## Exercise goal
Every line below needs to be transcribed without alteration, and no image may be carried over.

## Data segment
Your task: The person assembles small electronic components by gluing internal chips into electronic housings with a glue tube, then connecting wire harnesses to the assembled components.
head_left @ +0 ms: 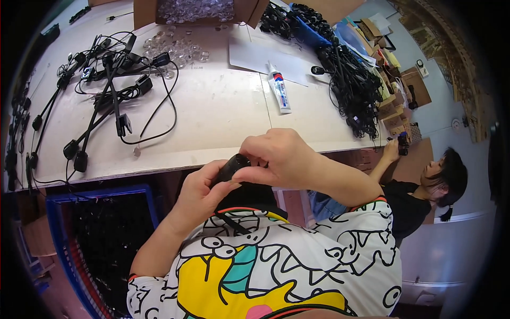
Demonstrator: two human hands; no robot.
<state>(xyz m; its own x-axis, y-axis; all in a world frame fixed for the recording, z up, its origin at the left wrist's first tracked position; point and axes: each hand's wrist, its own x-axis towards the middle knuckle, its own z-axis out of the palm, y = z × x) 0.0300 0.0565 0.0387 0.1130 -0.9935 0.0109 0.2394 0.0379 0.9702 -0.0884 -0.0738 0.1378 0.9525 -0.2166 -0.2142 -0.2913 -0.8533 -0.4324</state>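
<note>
Black and glossy, a small rounded casing (pixel 230 169) is sitting between the person's two hands, just off the near edge of the white worktable (pixel 212 119). The left hand (pixel 197 194) is gripping its lower left side, thumb and fingers closing around it. The right hand (pixel 276 159) is pinching its upper right end between thumb and curled fingers; the exact fingertip contact is being hidden by the knuckles.

Beyond the hands, a white glue tube (pixel 280 94) with blue and red markings is lying on the tabletop, its nozzle pointing away from the person and resting near a white sheet (pixel 247 53). To the left, black cable assemblies (pixel 114 87) are lying tangled. Clear discs (pixel 183 53) are spreading loosely in front of a cardboard box (pixel 145 15), which is holding more of them. To the right, a heap of black cables (pixel 353 90) is covering the table's edge. Below left, a blue crate (pixel 56 228) is standing beneath table level. Far right, a co-worker (pixel 411 204) is holding a dark item (pixel 403 144).
</note>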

## Exercise solution
Your task: The person assembles small electronic components by gluing internal chips into electronic housings with a glue tube, then connecting wire harnesses to the assembled components.
head_left @ +0 ms: 
Demonstrator: two human hands; no robot.
<state>(xyz m; its own x-axis, y-axis; all in a world frame fixed for the recording, z up, its origin at the left wrist's first tracked position; point and axes: each hand's wrist, its own x-axis towards the middle knuckle, its own z-axis out of the palm, y = z × x) 0.0300 0.0565 0.0387 0.1130 -0.9935 0.0109 0.2394 0.0379 0.9702 -0.0884 -0.0738 0.1378 0.9525 -0.2166 -0.2142 -0.2913 -0.8533 -0.4324</state>
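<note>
Black and glossy, a small rounded casing (pixel 230 169) is sitting between the person's two hands, just off the near edge of the white worktable (pixel 212 119). The left hand (pixel 197 194) is gripping its lower left side, thumb and fingers closing around it. The right hand (pixel 276 159) is pinching its upper right end between thumb and curled fingers; the exact fingertip contact is being hidden by the knuckles.

Beyond the hands, a white glue tube (pixel 280 94) with blue and red markings is lying on the tabletop, its nozzle pointing away from the person and resting near a white sheet (pixel 247 53). To the left, black cable assemblies (pixel 114 87) are lying tangled. Clear discs (pixel 183 53) are spreading loosely in front of a cardboard box (pixel 145 15), which is holding more of them. To the right, a heap of black cables (pixel 353 90) is covering the table's edge. Below left, a blue crate (pixel 56 228) is standing beneath table level. Far right, a co-worker (pixel 411 204) is holding a dark item (pixel 403 144).
</note>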

No further output is needed for the exercise.